◆ **WORK ITEM**
Using the material below, count the lines that contain the word "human" and report the number only.

◆ **RECORDS PROVIDED**
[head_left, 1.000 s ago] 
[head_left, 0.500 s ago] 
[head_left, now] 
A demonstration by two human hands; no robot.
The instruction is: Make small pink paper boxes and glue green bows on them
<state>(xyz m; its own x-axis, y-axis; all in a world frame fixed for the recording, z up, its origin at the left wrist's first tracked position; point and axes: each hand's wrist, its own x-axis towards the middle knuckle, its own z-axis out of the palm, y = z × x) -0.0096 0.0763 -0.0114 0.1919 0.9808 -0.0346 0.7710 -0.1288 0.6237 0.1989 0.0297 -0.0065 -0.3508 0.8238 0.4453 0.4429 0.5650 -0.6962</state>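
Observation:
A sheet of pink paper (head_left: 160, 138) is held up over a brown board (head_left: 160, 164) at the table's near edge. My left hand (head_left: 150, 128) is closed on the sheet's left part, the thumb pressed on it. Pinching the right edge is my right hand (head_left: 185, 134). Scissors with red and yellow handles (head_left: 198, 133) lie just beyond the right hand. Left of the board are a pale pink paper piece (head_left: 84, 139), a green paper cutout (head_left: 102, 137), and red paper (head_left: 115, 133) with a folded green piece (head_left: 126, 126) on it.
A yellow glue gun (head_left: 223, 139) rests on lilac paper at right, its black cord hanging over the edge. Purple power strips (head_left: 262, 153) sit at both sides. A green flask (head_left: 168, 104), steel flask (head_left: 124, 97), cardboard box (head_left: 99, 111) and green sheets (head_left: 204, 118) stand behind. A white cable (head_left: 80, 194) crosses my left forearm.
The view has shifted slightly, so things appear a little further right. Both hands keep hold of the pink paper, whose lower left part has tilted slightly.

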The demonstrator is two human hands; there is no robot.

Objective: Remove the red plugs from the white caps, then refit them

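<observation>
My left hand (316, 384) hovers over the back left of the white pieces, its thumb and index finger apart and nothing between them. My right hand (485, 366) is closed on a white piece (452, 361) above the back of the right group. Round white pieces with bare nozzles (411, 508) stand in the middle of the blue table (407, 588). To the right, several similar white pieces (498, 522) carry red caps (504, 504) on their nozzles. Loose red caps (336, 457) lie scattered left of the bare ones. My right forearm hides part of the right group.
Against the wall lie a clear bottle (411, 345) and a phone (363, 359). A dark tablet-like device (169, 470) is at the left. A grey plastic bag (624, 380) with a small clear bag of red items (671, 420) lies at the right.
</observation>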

◆ **RESULT OF THE EXERCISE**
2